▶ _Work to be completed_
The data must be written out once more, precisely as given.
Top of Data extracts
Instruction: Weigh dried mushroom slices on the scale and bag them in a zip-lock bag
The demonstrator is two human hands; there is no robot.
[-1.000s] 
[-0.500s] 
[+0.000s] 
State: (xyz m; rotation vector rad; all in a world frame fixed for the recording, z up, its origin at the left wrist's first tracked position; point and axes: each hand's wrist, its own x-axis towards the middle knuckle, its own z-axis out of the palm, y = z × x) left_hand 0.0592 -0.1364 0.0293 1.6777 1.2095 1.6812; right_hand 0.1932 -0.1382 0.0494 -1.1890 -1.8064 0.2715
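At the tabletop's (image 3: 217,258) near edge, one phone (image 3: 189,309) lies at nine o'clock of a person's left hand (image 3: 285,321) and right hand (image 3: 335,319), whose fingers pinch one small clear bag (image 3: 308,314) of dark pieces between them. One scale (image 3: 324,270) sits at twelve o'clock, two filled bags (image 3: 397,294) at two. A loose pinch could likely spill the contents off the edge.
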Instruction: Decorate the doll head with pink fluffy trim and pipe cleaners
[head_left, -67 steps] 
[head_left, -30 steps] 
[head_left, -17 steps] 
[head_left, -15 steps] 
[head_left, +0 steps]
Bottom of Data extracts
▶ _Exercise solution_
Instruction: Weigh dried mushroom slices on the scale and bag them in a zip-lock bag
The demonstrator is two human hands; there is no robot.
[-1.000s] 
[-0.500s] 
[+0.000s] 
State: (xyz m; rotation vector rad; all in a world frame fixed for the recording, z up, its origin at the left wrist's first tracked position; point and axes: each hand's wrist, its own x-axis towards the middle knuckle, its own z-axis out of the palm, y = z × x) left_hand 0.0592 -0.1364 0.0293 1.6777 1.2095 1.6812; right_hand 0.1932 -0.1382 0.0494 -1.1890 -1.8064 0.2715
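At the tabletop's (image 3: 217,258) near edge, one phone (image 3: 189,309) lies at nine o'clock of a person's left hand (image 3: 285,321) and right hand (image 3: 335,319), whose fingers pinch one small clear bag (image 3: 308,314) of dark pieces between them. One scale (image 3: 324,270) sits at twelve o'clock, two filled bags (image 3: 397,294) at two. A loose pinch could likely spill the contents off the edge.
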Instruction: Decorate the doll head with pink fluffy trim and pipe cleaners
[head_left, -67 steps] 
[head_left, -30 steps] 
[head_left, -17 steps] 
[head_left, -15 steps] 
[head_left, +0 steps]

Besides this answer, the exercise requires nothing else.